Voluntariar implica também reconhecer sua humildade e carência como indivíduo. Significa multiplicar os recursos disponíveis, acreditar em soluções win-win, enfim, contribuir para a sustentabilidade do planeta Terra.

Vejo no caráter e na ação do voluntariado algo inerente ao Judaísmo, cuja origem se encontra atrelada ao conceito de resiliência, ou hossen em hebraico. Significa a habilidade de fazer face às adversidades e seguir adiante, com um quê de “levanta, sacude a poeira e dá a volta por cima”, nas palavras do poeta. Resiliência inclui ambos resistir, aguentar firme, mas também improvisar e ousar aplicar soluções inusitadas e não ortodoxas aos desafios existentes. Segundo Dickson e Baum (www.isresilience.com), o sujeito resiliente é essencialmente alguém flexível, empático e pleno de significado interior. Imbuídos desse espírito resiliente, há mais de dois mil anos, nossos ancestrais reinventaram seus destinos e recriaram a vida comunitária judaica nas novas diásporas que se formavam, com a grande dispersão ocorrida após a destruição do Segundo Grande Templo. Assim remanejaram nossos antepassados na sua maior parte ao longo do século anterior, quando deixaram seus países de origem e imigraram para o Brasil, onde criaram raízes e descendência. Assim ocorre em nossa trajetória pessoal, como novos imigrantes em Israel.

O voluntariado é encarado de forma tão séria em Israel, que ele é ironicamente obrigatório para todos os alunos do Ensino Médio. Há todo um racional envolvido: o Ministério da Educação condiciona o direito ao diploma de bagrut ao cumprimento de 120 horas de serviço voluntário realizado ao longo de três anos a ser selecionado em uma lista de instituições credenciadas ao projeto, que por sua vez devem ratificar as horas lançadas, e que posteriormente serão aprovadas pelo professor responsável. Em paralelo, os conceitos de cooperação social e empatia são desenvolvidos, seja em Educação Cívica ou ainda na classe de História do Povo Judeu.

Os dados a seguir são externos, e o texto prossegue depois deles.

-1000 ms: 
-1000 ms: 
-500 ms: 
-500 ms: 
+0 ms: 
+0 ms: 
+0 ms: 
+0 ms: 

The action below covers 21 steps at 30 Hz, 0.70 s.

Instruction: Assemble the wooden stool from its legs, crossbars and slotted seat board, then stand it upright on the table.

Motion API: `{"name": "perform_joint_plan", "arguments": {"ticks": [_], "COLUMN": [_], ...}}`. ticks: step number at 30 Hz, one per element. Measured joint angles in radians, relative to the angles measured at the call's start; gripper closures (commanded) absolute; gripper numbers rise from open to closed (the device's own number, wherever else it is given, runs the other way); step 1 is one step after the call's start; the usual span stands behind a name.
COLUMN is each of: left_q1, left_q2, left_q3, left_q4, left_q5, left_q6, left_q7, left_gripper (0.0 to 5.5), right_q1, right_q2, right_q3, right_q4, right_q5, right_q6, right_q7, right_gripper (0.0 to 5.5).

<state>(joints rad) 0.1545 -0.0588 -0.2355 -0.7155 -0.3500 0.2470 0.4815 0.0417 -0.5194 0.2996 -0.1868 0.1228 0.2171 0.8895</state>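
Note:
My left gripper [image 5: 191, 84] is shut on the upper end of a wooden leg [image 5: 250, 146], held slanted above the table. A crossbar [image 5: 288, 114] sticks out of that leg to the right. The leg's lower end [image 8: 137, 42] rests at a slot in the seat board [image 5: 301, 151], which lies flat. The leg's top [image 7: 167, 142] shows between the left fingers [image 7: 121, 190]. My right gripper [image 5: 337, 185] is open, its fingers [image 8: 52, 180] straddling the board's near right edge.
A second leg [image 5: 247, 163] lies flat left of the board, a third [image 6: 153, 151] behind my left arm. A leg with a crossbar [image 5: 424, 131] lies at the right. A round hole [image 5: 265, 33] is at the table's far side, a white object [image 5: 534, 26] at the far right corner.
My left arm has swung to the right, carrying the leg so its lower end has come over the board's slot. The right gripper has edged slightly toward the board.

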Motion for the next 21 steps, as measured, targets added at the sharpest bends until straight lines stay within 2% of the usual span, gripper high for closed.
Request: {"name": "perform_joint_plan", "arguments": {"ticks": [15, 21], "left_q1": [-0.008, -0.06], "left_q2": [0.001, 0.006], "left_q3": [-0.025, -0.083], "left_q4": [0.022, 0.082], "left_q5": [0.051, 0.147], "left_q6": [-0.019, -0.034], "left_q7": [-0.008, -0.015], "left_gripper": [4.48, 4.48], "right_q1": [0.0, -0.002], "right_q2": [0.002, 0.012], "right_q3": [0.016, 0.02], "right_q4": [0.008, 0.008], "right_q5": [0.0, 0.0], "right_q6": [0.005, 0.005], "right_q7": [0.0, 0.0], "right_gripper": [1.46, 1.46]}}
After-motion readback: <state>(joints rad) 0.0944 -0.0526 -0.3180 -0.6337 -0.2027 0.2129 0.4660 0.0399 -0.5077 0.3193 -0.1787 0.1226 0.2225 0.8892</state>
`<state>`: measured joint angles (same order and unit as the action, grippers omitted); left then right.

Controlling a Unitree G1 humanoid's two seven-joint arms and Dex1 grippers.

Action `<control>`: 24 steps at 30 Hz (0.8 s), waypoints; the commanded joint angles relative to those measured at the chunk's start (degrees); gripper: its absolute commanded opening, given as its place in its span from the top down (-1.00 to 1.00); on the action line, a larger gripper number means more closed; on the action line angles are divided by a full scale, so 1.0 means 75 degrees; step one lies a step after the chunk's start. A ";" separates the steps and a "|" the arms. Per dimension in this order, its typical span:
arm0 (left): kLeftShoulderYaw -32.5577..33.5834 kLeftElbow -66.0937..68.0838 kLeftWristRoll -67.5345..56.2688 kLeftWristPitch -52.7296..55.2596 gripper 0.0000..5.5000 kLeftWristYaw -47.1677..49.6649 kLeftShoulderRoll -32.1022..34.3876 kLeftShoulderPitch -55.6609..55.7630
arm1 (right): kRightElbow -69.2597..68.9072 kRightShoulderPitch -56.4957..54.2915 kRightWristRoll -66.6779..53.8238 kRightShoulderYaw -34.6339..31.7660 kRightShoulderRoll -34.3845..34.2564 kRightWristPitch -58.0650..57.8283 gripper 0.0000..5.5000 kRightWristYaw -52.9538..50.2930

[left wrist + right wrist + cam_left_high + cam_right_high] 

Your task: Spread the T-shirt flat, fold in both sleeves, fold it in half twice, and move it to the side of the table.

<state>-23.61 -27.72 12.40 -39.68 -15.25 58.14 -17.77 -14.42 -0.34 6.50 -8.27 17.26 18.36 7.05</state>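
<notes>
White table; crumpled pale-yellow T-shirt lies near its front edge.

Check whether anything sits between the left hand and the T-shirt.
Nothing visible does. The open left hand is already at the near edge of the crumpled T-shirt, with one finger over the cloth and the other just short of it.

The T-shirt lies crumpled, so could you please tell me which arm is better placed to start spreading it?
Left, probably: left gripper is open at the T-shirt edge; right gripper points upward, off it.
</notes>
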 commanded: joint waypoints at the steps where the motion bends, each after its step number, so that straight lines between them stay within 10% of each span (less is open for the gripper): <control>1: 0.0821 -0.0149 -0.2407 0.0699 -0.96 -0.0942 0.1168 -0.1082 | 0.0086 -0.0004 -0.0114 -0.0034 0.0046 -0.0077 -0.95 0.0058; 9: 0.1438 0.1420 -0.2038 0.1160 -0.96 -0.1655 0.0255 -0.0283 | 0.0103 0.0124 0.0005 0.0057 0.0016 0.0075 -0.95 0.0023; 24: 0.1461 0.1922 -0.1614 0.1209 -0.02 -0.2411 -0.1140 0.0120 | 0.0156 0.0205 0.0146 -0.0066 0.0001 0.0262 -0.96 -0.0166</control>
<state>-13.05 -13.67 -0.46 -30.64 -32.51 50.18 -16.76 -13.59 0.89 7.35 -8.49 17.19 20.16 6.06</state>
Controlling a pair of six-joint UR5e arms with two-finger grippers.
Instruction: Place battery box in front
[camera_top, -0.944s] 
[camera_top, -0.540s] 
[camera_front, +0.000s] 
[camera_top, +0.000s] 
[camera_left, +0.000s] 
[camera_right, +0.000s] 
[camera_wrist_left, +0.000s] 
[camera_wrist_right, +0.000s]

Toda essa prática quase se liquefez com a eclosão da primeira onda do COVID-19 e a estratégia governamental de confinamento da população em Israel. Era preciso adequar a estratégia educacional às novas circunstâncias. A palavra de ordem foi adaptação e reajuste. A partir desse momento, toda e qualquer forma de empatia e prestação de serviço voluntário foi validada, desde ligar para o avô ou avó para saber como estão, passear o pet dos vizinhos, ou ainda fazer compras para indivíduos e famílias em isolamento.

Em um movimento rápido e curioso, busco dados sobre ONGs que se ajustaram ao momento tão sui generis e propõem soluções para a situação caótica atual. Ao todo, são mais de 2.000 ONGs em Israel que oferecem serviços sociais para lidar com o coronavírus, seja no auxílio emergencial em momentos de crise, no recrutamento de voluntários ou ainda na assistência diferenciada a médio e longo prazo.

A isso denominamos resiliência, talvez Israeliência.